Starting with the line containing "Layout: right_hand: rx" and going on through the line containing "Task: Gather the", return the lines of the data below exactly, and only those.

========================================

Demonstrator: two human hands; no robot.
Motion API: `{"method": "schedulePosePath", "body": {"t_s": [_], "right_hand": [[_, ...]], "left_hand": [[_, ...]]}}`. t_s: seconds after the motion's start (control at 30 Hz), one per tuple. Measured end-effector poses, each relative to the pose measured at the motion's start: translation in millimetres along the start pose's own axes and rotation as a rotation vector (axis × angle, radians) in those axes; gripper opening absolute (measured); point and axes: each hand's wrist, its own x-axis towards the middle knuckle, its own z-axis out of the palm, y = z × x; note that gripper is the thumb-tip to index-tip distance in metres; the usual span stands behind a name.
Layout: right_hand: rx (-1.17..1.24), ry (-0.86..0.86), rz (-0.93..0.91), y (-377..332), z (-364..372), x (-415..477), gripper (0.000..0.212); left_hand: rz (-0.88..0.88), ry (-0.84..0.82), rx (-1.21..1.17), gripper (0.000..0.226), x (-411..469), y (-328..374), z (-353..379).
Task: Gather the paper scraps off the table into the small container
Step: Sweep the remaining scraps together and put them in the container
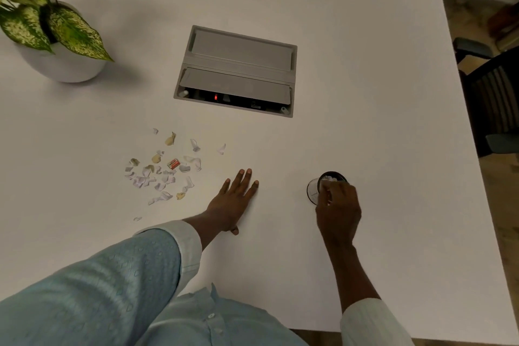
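Pinching scraps [328, 179] over container [313, 191], right hand [338, 205]; left hand [234, 201] flat, fingers [248, 177] spread; plant [56, 25] beyond.

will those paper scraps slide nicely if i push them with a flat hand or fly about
Probably light: the paper scraps are small, thin, torn bits, so a fast sweep may scatter them. Many look curled, so they would likely crumple, not resist. The smooth table should let them slide.

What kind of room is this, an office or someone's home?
Probably an office or meeting room: a large white table with a built-in power box, a potted plant, and a dark chair beside it.
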Motion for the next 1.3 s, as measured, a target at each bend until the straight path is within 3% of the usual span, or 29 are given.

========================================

Answer section >>
Layout: right_hand: rx (-1.17..1.24), ry (-0.86..0.86), rz (-0.93..0.91), y (-377..332), z (-364..372), x (-415..477), gripper (0.000..0.212); left_hand: rz (-0.88..0.88), ry (-0.84..0.82), rx (-1.21..1.17), gripper (0.000..0.226), x (-411..469), y (-328..374), z (-353..379).
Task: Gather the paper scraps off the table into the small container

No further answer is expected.